**STORED DATA:**
= Beginning of Section =

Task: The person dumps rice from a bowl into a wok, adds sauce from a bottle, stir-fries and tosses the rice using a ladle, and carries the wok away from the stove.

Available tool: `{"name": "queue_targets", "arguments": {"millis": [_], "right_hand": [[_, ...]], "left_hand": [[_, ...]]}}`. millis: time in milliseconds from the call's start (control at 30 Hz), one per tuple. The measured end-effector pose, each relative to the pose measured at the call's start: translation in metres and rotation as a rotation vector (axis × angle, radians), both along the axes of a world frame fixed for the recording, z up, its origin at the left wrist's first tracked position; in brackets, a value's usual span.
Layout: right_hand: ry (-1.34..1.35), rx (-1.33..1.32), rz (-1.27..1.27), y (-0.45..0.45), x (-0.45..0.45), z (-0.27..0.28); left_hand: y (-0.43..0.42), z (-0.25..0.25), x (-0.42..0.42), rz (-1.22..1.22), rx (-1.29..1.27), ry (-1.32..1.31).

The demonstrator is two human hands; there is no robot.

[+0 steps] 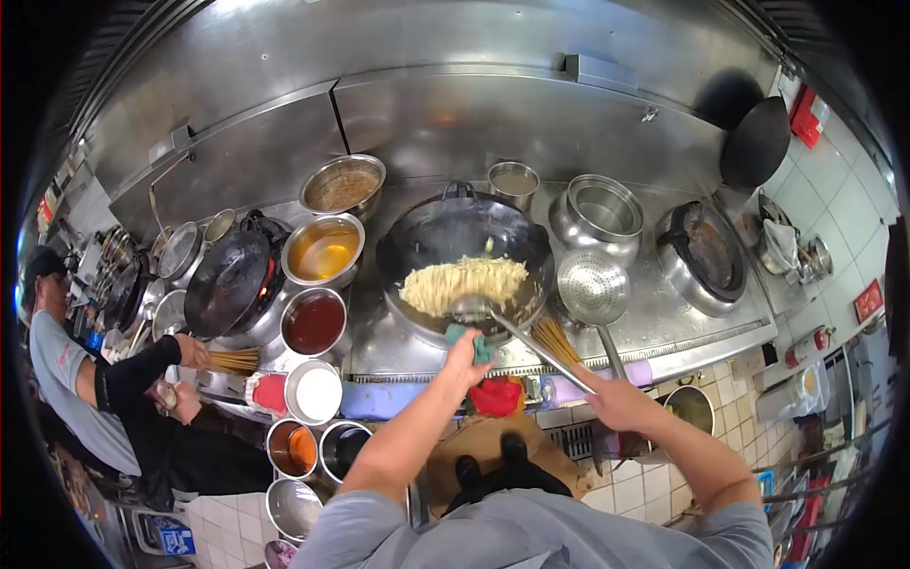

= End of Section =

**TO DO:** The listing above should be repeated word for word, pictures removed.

**YOUR SOLUTION:**
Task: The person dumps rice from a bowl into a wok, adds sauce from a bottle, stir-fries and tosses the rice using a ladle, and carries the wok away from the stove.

Available tool: `{"name": "queue_targets", "arguments": {"millis": [_], "right_hand": [[_, ...]], "left_hand": [[_, ...]]}}`. millis: time in milliseconds from the call's start (control at 30 Hz), one per tuple. The measured end-effector pose, each relative to the pose measured at the call's start: translation in metres and rotation as a rotation vector (axis × angle, radians), both along the axes of a world frame fixed for the recording, z up, its origin at the left wrist's first tracked position; in brackets, a value's usual span.
Layout: right_hand: ry (-1.34..1.35), rx (-1.33..1.32), rz (-1.27..1.27), y (-0.45..0.45), x (-0.45..0.45), z (-0.27..0.28); left_hand: y (-0.43..0.42), z (-0.25..0.25), x (-0.42..0.42), rz (-1.22..1.22), rx (-1.29..1.27), ry (-1.32..1.31).

The demonstrator is two human hands; there is no robot.

[+0 steps] 

The answer given above is the complete response.